I also know they are 18-20, and will screw up, because I did. See, above story about taking two labs at once. (I really hope that wasn't the semester I took 17 credit hours. I was full of good ideas.)
(And I feel bad that students who have a full-time job already are trying to do two full-time things at once; something is going to give for them. Probably sleep.
* As you all probably realize, it matters not only how many courses I teach, but which ones: it's easier to teach three sections of Physics 141 than one of Astro 101, one of Astro 102, and one of Physics 141. (Which, incidentally, because of arcane rules that count math-heavy courses as worth a bit more than their credit hours for faculty to teach them, is NOT a full load.) And it will be easier if I'm teaching Physics 141 or Physics 104 next quarter, because I don't have to adapt everything from scratch. (Though, if Cal Poly is like most schools, there will be fewer sections of 141, because it's the first in a three-course sequence, and most students do that fall-winter-spring.)

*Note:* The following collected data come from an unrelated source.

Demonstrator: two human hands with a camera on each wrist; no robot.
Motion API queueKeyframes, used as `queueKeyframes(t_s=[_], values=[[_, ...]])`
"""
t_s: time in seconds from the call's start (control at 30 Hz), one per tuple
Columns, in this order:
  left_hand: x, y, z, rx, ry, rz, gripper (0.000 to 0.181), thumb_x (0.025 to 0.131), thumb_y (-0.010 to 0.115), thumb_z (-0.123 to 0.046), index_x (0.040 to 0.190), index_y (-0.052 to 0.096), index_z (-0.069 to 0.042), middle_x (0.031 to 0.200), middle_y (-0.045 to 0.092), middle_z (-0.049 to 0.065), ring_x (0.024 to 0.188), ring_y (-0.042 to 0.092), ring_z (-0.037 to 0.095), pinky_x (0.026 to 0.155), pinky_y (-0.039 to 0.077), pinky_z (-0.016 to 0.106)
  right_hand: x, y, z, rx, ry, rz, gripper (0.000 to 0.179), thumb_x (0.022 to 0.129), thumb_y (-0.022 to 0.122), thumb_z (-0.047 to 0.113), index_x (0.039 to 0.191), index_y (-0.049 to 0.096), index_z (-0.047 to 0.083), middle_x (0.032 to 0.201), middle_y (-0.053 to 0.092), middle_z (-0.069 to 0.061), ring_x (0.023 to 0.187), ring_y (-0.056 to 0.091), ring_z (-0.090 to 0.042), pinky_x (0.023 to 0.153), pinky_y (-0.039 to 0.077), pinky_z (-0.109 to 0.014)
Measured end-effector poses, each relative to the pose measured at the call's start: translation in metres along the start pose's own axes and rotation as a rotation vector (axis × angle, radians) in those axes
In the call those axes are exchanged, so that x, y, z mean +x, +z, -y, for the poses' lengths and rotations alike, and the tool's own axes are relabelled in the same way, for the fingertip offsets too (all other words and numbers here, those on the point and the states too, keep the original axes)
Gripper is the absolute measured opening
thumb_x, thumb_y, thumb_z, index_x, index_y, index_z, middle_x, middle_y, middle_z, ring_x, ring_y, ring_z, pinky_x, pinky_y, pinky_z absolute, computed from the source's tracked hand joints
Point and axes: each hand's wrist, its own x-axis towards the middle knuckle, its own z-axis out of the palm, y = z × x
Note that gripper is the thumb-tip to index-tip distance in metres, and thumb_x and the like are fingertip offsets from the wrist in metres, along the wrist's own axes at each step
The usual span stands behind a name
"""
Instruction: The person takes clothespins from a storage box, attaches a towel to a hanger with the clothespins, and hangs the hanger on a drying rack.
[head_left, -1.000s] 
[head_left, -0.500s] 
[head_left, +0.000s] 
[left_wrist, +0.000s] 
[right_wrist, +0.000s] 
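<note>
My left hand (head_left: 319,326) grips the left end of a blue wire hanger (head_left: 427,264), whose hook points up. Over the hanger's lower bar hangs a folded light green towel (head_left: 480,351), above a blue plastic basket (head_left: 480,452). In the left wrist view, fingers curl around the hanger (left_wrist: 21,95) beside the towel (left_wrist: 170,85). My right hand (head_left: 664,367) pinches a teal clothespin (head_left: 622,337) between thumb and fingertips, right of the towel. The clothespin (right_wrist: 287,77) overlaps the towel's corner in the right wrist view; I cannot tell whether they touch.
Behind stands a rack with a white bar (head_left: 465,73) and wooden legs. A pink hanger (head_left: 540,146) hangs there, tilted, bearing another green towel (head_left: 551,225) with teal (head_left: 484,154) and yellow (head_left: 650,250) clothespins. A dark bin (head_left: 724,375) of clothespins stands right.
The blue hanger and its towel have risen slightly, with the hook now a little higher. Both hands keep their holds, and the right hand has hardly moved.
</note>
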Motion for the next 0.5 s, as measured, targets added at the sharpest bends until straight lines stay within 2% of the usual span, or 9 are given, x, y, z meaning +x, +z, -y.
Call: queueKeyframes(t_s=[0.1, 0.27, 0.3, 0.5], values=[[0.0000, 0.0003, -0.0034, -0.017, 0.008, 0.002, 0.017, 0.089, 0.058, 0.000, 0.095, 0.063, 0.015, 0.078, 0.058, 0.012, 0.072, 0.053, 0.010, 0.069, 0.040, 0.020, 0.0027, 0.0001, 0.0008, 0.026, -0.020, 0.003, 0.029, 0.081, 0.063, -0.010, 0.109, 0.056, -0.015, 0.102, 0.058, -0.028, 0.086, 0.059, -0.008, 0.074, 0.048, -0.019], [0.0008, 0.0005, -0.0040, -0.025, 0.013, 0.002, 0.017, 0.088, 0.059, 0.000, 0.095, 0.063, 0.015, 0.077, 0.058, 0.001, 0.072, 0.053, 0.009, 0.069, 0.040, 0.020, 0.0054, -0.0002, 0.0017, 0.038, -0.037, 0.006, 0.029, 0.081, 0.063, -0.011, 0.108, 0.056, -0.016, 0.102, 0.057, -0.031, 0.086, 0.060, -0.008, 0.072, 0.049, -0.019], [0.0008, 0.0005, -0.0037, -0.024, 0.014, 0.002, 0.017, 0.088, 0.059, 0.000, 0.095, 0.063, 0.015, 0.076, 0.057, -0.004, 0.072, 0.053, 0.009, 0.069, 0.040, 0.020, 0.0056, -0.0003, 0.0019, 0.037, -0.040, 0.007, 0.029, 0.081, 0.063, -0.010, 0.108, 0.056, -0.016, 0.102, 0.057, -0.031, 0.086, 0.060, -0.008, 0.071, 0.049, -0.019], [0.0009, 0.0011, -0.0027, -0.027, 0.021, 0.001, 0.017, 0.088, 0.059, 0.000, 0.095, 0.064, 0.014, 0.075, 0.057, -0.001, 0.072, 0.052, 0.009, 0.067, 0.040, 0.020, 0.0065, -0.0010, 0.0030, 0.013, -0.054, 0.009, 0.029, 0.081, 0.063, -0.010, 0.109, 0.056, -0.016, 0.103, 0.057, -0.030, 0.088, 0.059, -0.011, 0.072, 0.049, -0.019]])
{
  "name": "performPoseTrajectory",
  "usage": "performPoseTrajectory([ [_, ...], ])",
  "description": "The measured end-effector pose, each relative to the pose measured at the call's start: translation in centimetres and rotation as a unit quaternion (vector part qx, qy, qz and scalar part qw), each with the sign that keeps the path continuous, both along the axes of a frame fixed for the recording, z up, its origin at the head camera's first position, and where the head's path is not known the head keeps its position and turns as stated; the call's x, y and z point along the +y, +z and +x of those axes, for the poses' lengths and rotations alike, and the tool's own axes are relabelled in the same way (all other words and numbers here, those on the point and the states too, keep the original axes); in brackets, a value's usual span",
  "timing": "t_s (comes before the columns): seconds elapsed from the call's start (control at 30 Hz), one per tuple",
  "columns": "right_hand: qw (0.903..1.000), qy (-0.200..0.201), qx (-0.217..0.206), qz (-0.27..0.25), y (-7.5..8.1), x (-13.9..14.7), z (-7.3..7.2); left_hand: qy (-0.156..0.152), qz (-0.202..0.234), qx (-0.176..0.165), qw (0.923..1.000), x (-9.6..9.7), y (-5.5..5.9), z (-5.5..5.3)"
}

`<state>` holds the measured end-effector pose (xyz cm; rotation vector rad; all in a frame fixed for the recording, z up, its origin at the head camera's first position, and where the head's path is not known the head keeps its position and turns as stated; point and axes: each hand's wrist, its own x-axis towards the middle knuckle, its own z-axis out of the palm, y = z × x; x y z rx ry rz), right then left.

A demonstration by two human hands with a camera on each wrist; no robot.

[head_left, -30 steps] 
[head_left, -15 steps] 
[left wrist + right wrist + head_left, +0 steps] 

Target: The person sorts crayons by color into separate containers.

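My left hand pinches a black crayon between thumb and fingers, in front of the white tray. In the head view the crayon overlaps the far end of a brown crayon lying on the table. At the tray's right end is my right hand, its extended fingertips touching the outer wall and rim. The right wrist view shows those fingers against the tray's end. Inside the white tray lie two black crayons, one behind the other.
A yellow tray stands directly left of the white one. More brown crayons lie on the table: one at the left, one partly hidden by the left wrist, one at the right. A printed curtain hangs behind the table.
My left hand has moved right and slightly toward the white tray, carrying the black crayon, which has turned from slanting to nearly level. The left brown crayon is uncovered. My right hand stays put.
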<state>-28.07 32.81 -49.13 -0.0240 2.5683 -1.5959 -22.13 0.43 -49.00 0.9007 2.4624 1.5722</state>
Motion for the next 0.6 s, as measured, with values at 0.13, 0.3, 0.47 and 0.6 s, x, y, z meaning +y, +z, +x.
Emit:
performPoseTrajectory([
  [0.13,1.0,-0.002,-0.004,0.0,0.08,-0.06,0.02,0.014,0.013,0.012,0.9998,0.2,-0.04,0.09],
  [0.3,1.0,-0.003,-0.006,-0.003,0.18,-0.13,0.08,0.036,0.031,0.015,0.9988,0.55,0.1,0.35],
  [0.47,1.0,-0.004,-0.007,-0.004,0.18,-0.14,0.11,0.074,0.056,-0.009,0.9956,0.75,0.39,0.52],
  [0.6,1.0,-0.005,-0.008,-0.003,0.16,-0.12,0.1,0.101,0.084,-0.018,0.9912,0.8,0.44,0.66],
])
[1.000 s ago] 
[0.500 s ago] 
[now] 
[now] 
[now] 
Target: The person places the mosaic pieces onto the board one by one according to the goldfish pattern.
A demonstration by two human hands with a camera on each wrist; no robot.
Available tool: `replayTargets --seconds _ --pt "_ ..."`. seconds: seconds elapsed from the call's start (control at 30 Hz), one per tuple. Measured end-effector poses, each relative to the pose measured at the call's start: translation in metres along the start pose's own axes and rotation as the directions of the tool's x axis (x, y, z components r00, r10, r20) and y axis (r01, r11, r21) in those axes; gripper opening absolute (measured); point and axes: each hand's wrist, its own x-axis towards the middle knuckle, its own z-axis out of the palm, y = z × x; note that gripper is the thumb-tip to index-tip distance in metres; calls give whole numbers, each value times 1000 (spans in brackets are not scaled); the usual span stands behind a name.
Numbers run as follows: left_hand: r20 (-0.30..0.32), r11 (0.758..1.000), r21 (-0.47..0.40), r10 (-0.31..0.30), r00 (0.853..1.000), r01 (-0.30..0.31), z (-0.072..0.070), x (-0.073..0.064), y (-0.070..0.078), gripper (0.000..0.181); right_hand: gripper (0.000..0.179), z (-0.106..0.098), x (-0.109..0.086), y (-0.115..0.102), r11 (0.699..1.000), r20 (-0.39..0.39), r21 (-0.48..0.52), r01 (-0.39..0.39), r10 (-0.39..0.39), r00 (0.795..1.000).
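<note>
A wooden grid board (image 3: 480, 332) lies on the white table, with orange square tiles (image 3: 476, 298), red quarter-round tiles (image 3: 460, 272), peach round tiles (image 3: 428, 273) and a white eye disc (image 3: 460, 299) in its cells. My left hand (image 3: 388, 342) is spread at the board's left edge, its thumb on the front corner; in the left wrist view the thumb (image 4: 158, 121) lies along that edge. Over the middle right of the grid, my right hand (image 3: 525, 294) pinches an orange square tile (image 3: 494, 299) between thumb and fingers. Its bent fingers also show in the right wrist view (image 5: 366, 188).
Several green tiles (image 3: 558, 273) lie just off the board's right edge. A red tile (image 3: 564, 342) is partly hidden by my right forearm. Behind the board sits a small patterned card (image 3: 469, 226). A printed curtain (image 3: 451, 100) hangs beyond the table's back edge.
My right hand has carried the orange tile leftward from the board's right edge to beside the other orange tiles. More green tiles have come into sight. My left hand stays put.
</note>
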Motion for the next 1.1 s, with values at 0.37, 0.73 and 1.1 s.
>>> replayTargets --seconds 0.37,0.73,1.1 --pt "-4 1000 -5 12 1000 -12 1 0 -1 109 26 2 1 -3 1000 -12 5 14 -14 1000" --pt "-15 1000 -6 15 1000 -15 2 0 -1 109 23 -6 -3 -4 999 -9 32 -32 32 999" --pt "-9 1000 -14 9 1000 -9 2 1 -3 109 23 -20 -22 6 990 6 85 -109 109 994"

Basically, it boils down to a lecturer like me gets 3 lecture courses (at least two of which have to be math-intensive), or 2 lectures and 2 labs. (Labs also count more than their credit hours, because, unlike students, instructors have a lot of lab prep and grading to do, while it's assumed students will spend most of their time on the course in lab.)
** Not an online journal. It also holds research notes, since I'm going to forget everything by the time I can actually do research again.
*** Okay, there is someone in charge of the demo room, who gets out useful things each week for physics demos.
no subject
Date: 2014-09-19 05:30 am (UTC)Good luck with your students!
no subject
Date: 2014-09-19 12:33 pm (UTC)I know I worked like that (or more) as a grad student; undergrad is fuzzy. Granted, I learned in high school to at least start papers early. I was still finishing things the night before.